Ob eine Inanspruchnahme aus der ungewissen Verbindlichkeit zu erwarten ist, richtet sich nach den Verhältnissen des jeweiligen Bilanzstichtags unter Berücksichtigung der bis zur Bilanzaufstellung – oder bis zu dem Zeitpunkt, zu dem die Bilanz im ordnungsgemäßen Geschäftsgang aufzustellen gewesen wäre – maßgebenden Verhältnisse.

5.1 Werterhellende und wertbegründende Ereignisse und ihre Auswirkungen

Ein Ereignis, das vor dem Bilanzstichtag eingetreten ist und Auswirkungen auf die Bewertung von Rückstellungen hat, dem Unternehmer aber erst nach dem Bilanzstichtag – jedoch vor Aufstellung der Bilanz – bekannt wird, ist ein sog. wertaufhellendes Ereignis. Das wertaufhellende Ereignis hat in der Bilanz Berücksichtigung zu finden.

Davon abzugrenzen ist das sog. wertbegründende Ereignis, welches zwischen dem Bilanzstichtag und dem Tag der Aufstellung der Bilanz eintritt. Dieses Ereignis darf im Rahmen der stichtagsbezogenen Betrachtungsweise nicht mehr in der aufzustellenden Bilanz berücksichtigt werden.

5.2 Inanspruchnahme aus hinterzogenen Steuern

Diese allgemein für die Bildung von Rückstellungen geltenden Grundsätze des Handels- und Steuerbilanzrechts werden von der höchstrichterlichen Rechtsprechung auch auf Rückstellungen für die drohende Inanspruchnahme des Steuerpflichtigen aus von ihm hinterzogenen Steuern angewendet. Folglich darf für Bilanzstichtage, die – vorbehaltlich einer etwaigen Wertaufhellung bis zur Bilanzaufstellung – vor dem Zeitpunkt liegen, zu dem die Aufdeckung der Tat unmittelbar bevorsteht, keine Rückstellung gebildet werden.

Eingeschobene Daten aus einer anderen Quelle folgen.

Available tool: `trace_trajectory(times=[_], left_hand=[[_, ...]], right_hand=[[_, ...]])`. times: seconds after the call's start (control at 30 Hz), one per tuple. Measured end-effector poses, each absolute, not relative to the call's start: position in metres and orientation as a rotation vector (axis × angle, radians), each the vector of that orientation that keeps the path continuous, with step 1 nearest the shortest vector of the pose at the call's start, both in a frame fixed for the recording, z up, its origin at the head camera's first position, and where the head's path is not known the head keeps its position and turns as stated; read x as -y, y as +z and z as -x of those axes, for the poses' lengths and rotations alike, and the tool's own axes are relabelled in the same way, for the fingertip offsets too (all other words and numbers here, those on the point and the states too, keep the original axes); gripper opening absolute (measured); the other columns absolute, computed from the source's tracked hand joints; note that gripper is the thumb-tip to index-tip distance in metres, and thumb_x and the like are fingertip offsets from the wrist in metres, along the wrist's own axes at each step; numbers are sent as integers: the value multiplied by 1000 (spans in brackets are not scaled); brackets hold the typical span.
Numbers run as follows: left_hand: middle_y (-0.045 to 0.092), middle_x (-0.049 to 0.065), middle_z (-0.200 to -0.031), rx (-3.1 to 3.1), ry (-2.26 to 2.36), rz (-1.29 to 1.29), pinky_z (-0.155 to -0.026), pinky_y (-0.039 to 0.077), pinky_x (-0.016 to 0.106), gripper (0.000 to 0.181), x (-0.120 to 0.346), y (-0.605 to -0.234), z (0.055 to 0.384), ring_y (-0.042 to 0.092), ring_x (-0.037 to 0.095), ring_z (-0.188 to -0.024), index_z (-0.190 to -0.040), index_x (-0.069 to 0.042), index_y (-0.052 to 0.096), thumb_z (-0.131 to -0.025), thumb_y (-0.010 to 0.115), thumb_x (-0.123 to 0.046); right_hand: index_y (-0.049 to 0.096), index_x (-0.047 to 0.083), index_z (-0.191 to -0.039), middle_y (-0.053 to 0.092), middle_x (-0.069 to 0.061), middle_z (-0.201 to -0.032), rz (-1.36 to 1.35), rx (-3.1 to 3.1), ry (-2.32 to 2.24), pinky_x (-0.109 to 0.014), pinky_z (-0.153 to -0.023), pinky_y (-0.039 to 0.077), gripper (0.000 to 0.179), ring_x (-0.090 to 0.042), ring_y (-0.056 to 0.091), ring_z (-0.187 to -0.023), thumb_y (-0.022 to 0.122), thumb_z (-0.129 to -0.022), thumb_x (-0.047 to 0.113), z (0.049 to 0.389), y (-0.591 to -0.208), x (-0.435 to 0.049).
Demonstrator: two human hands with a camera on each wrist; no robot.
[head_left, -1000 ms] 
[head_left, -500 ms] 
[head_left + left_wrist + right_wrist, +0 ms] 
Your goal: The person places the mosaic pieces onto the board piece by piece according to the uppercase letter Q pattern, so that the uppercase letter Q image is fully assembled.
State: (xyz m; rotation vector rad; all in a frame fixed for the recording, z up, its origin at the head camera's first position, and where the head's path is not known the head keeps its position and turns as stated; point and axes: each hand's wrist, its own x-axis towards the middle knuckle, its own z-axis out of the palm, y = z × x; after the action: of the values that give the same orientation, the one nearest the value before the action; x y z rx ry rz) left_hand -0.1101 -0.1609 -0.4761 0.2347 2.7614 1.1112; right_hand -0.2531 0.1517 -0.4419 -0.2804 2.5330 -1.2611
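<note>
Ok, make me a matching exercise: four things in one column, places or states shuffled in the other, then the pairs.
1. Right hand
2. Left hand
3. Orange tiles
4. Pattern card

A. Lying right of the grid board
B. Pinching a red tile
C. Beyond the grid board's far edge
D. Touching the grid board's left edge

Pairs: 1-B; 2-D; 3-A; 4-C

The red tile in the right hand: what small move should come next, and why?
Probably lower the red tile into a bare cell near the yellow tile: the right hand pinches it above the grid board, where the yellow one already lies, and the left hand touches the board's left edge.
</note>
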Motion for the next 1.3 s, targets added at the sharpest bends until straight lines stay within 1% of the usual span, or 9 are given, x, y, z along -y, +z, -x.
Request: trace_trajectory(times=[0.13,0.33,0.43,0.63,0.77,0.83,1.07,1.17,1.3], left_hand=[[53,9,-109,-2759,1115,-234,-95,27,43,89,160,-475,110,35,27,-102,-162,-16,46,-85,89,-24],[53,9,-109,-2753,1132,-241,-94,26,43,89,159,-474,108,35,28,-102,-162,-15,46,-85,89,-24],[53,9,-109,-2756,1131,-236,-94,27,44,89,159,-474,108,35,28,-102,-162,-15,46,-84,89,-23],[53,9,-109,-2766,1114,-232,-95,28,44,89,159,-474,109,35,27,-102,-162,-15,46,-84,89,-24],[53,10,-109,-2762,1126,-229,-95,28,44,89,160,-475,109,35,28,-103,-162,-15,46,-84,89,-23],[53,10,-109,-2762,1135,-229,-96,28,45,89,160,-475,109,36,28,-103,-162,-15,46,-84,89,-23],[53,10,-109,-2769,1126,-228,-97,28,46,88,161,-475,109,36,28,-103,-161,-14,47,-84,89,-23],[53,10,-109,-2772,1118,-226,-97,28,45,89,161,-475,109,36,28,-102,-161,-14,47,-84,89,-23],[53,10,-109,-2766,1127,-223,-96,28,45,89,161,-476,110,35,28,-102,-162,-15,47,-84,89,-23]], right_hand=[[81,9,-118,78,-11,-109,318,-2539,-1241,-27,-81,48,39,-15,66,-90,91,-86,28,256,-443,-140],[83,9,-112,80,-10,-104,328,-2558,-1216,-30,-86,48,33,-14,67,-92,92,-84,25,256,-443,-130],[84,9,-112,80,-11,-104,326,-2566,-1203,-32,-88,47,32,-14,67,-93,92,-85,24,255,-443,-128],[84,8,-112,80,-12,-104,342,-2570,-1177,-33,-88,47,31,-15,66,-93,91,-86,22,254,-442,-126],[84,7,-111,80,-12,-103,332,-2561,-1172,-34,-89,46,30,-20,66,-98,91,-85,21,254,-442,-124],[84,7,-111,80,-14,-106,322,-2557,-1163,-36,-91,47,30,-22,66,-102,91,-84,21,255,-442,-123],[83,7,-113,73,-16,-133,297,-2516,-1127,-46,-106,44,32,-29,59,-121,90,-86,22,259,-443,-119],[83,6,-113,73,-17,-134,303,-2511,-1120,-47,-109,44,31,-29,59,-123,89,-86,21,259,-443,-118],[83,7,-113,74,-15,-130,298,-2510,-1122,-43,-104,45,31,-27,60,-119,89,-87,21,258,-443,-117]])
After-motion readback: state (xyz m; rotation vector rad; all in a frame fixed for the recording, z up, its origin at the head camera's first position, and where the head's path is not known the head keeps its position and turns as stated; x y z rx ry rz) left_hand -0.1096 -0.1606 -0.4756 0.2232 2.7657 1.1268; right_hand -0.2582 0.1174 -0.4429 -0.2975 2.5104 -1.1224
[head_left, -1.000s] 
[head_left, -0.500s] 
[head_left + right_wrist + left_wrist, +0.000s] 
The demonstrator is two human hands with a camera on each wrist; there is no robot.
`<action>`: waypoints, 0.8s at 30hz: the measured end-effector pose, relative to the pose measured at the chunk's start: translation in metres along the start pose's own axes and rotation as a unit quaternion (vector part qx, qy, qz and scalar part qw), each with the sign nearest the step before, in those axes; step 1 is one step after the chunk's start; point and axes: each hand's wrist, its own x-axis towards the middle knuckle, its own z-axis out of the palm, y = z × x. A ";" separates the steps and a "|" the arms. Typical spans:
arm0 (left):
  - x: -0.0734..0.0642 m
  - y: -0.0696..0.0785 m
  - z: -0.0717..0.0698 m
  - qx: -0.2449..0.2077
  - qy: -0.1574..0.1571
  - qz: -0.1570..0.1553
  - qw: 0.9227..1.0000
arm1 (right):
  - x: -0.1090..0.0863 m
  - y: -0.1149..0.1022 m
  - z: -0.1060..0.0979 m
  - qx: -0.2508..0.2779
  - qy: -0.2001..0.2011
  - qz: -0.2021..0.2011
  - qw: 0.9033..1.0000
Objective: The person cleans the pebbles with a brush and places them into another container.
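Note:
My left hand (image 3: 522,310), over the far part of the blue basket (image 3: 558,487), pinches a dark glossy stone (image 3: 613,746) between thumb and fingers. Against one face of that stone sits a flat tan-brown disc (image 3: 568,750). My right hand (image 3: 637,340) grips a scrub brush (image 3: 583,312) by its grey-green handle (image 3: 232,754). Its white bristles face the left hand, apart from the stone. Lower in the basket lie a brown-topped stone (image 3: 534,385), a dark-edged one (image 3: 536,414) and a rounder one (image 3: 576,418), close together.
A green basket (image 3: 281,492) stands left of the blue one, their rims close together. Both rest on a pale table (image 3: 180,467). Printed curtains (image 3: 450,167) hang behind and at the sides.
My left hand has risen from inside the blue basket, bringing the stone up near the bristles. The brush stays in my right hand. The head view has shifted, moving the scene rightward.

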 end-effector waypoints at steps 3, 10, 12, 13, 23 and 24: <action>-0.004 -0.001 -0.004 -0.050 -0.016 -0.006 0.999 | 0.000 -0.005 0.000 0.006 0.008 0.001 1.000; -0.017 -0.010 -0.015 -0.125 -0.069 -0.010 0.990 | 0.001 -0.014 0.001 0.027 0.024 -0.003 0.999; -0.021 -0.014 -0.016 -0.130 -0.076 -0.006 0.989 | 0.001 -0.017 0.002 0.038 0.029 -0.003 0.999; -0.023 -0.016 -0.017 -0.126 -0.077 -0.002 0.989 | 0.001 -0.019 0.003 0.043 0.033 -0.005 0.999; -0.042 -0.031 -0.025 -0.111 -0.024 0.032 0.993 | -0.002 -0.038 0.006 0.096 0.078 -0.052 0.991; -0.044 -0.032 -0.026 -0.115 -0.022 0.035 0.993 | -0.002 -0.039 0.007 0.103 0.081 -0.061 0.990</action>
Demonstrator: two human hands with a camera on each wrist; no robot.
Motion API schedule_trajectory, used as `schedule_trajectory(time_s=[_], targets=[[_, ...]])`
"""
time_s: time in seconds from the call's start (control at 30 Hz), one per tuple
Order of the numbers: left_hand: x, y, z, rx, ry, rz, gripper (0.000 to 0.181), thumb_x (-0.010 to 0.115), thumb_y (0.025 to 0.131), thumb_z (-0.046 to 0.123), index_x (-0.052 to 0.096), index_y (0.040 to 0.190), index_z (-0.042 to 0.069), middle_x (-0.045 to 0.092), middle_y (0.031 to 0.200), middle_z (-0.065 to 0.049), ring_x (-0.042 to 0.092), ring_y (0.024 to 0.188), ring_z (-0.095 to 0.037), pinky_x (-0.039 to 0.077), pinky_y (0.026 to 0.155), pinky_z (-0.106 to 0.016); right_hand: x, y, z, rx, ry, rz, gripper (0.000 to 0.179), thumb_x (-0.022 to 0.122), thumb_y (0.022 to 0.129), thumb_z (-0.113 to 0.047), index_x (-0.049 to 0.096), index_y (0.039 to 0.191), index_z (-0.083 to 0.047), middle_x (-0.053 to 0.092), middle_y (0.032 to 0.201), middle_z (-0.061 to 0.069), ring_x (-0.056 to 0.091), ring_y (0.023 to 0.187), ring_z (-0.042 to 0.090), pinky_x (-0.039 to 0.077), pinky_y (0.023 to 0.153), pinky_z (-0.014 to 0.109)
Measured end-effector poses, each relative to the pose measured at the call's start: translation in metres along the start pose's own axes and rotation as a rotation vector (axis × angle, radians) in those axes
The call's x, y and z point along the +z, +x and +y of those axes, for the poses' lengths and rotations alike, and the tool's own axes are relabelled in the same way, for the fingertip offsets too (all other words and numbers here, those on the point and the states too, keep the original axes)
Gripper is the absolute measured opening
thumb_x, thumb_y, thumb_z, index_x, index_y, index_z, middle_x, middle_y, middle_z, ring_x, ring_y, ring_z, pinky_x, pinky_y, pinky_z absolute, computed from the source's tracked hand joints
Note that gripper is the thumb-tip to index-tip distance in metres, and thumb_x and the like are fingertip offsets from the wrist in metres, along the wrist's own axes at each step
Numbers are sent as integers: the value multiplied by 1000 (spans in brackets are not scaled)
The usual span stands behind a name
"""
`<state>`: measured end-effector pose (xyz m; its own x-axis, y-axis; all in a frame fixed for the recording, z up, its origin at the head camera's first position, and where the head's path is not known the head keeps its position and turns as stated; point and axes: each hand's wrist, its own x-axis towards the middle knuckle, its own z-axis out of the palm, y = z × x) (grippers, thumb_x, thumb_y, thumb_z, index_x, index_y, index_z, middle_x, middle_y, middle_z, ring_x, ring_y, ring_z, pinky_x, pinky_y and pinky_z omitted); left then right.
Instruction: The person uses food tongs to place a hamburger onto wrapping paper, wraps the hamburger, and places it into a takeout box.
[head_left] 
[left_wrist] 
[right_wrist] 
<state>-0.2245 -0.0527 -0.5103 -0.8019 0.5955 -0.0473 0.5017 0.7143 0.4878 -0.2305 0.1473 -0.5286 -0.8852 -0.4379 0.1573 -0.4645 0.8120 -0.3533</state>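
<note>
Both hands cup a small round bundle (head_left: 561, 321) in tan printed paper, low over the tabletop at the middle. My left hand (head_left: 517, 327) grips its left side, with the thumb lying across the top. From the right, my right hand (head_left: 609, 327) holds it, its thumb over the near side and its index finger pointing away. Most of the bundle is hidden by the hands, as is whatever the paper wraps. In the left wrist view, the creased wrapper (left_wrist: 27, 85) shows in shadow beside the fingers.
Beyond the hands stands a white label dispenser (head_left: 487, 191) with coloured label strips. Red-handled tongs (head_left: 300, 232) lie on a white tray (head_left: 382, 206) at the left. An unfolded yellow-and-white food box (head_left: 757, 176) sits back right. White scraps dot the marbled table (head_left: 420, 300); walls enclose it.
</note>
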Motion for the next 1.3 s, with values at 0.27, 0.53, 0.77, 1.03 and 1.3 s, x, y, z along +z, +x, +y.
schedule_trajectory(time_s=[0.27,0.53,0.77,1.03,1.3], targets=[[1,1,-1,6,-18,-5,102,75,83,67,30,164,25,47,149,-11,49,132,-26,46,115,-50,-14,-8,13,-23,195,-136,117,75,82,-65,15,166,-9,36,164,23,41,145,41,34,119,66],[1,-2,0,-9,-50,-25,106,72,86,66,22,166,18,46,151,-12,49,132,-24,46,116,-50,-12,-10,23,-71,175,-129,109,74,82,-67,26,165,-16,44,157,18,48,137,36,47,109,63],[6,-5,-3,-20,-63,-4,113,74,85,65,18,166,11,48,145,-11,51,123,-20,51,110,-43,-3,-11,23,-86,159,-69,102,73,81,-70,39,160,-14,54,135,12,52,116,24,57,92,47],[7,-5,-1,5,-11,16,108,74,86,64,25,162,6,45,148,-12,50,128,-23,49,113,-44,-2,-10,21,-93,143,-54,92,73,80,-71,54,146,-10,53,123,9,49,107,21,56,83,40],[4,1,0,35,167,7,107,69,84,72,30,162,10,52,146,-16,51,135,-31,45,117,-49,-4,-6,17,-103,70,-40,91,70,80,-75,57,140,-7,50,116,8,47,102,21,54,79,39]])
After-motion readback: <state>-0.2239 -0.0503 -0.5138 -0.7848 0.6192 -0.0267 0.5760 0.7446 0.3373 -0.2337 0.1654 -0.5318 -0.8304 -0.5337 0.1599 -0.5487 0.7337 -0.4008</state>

Für die Rückstellungsbildung reicht es weder aus, dass der Steuerpflichtige selbst von der Steuerhinterziehung Kenntnis hat, noch dass nach allgemeiner Erfahrung im Anschluss an Außen- und Fahndungsprüfungen häufig mit der Festsetzung von Mehrsteuern zu rechnen ist. Eine Rückstellung ist vielmehr erst zu dem Bilanzstichtag zu bilden, zu dem der Steuerpflichtige aufgrund eines hinreichend konkreten Sachverhalts ernsthaft mit einer quantifizierbaren Steuernachforderung rechnen muss, also frühestens dann, wenn der Prüfer eine bestimmte Sachbehandlung beanstandet hat, was in der Rechtsprechung mit dem Begriff der "aufdeckungsorientierten Maßnahme" bezeichnet wird.[1]

[1] BFH, Urteil v. 27.11.2001, VIII R 36/00; vgl. auch FG Bremen, Urteil v. 30.8.2007, 1 K 11/07 (6).